Perseguição de Obama
Para muitos evangélicos, houve uma sensação de perseguição no fato de a administração Obama ter promovido os direitos dos transgêneros na questão do uso de banheiros, bem como no número crescente de processos contra donos religiosos de empresas.
Cerca de 32% dos líderes evangélicos dos EUA afirmam que, no momento, sentem sofrer perseguição religiosa, enquanto 76% acreditam que sofrerão perseguição no futuro, na forma de pressão social, financeira e política, segundo uma pesquisa de outubro feita pela National Association of Evangelicals.
Esse sentimento pesou forte para a vitória de Trump: 26% do eleitorado, no mês passado, era composto de evangélicos brancos – um recorde, segundo as pesquisas de boca de urna. Desse grupo de eleitores, Clinton recebeu apenas 16% dos votos.
Agora os republicanos estão reunindo forças para expandir a capacidade de invocar valores religiosos em público. Líderes congressionais, incluindo os senadores republicanos Ted Cruz, do Texas, e Mike Lee, de Utah, afirmaram esta semana que irão reintroduzir o Ato de Defesa da Primeira Emenda (FADA, na sigla em inglês).
Esse projeto de lei proibiria o governo federal de punir por atitudes discriminatórias as pessoas que agirem de acordo com alguma crença religiosa ou convicção moral de que o casamento deva ser reconhecido como a união entre um homem e uma mulher, ou de que as relações sexuais devam ser reservadas adequadamente apenas para uma tal relação.
Legisladores encorajados
De forma semelhante, legisladores estaduais se sentiram encorajados pela vitória de Trump.

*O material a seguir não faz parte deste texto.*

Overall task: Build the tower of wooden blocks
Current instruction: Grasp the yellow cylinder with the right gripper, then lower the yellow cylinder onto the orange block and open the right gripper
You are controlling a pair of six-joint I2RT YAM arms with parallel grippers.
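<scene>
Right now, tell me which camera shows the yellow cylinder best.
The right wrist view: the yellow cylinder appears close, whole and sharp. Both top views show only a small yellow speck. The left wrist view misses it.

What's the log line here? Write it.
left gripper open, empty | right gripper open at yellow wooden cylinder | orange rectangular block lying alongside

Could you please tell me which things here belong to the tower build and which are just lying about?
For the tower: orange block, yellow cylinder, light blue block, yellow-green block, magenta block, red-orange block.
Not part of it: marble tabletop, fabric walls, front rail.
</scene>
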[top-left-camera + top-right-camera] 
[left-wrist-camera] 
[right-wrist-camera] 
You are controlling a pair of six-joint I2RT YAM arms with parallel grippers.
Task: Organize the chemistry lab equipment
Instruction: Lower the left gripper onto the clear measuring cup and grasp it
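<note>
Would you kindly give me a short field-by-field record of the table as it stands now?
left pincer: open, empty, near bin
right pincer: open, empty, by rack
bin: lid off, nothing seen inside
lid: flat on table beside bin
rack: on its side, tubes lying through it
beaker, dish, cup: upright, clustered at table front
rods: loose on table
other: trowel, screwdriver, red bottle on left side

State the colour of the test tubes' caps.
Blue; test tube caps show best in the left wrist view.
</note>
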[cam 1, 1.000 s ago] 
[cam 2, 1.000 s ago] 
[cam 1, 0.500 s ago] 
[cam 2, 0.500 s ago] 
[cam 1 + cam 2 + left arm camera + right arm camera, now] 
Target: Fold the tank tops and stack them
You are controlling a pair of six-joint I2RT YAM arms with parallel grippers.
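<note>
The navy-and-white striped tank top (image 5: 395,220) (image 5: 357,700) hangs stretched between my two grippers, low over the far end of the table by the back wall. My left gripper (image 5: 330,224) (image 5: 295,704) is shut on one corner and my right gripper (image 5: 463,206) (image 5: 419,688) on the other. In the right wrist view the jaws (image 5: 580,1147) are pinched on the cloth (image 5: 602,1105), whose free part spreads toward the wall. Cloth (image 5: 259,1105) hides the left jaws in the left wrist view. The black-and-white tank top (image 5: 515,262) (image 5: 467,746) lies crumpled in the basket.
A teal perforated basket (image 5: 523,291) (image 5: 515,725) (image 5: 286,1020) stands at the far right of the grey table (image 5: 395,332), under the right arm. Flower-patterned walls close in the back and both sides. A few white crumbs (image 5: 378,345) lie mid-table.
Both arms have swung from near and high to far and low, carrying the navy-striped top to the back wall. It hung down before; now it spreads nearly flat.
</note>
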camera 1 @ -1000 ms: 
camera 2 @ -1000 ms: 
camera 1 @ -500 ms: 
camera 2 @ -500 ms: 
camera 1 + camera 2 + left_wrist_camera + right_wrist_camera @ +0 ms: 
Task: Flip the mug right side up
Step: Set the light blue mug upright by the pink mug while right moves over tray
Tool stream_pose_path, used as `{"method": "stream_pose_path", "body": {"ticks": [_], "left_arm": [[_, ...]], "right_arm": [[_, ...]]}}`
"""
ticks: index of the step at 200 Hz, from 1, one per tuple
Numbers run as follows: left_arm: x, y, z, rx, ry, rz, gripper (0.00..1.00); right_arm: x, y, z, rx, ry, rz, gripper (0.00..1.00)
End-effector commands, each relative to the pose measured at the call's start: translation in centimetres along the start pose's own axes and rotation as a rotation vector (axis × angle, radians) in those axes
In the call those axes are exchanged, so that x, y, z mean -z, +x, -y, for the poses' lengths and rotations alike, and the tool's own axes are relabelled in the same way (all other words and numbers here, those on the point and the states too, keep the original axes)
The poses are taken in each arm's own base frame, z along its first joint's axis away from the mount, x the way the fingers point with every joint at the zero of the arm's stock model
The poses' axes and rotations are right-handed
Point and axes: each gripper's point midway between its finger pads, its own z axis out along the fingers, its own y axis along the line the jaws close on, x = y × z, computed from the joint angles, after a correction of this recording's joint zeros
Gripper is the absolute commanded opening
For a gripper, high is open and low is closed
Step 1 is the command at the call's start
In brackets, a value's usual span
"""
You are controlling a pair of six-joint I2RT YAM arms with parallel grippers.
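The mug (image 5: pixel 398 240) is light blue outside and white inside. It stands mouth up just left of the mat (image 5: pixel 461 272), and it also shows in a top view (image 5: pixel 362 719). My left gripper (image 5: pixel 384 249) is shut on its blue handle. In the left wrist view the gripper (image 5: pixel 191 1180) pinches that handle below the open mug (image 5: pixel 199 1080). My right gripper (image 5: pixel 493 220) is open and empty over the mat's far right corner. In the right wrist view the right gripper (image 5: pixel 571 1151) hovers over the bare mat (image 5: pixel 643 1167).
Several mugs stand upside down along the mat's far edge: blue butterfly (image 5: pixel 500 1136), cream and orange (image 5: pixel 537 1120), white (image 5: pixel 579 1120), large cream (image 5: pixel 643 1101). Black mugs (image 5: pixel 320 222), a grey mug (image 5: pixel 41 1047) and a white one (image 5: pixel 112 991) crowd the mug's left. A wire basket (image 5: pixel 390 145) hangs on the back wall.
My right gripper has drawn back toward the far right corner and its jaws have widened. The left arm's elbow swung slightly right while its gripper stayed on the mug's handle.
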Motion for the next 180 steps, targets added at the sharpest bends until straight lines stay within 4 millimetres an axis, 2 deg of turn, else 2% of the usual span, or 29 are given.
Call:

Logo após a eleição, os legisladores de Ohio foram rápidos em aprovar uma lei que proibia o aborto após ser detectado batimento cardíaco – um padrão que, com efeito, torna ilegal o aborto após seis semanas. Uma legisladora considerou esse acontecimento uma “vitória”, que não teria sido prevista não fosse pela eleição de Trump.
A essa altura ainda, tais manobras têm desafios significativos diante de si. Muitos republicanos pró-empresariado veem com desconfiança leis que atacam abertamente a comunidade LGBT, dados os boicotes que já resultaram disso. E tais leis também são vistas como tendo pouca base jurídica na qual se sustentarem. O republicano John Kasich, governador de Ohio, vetou a lei do batimento cardíaco, sugerindo que ela deveria ser considerada inconstitucional.
Mas as promessas de Trump de instalar juízes conservadores na Suprema Corte podem aumentar ainda mais a autoconfiança desses políticos. É certo que alguns principais grupos conservadores se sentem fortalecidos.
Tony Perkins, presidente do Family Research Council, disse no mês passado que os EUA estão agora “à beira de uma geração conservadora”.
Conservadores religiosos X comunidade LGBT
O sentimento de alívio de “perseguição” de um lado, porém, arrisca passá-la de volta para o outro, conforme aponta a comunidade LGBT, em particular, que há séculos se sente perseguida. Esse embate dificulta muito para se encontrar uma base em comum para legislar, segundo especialistas em direito constitucional.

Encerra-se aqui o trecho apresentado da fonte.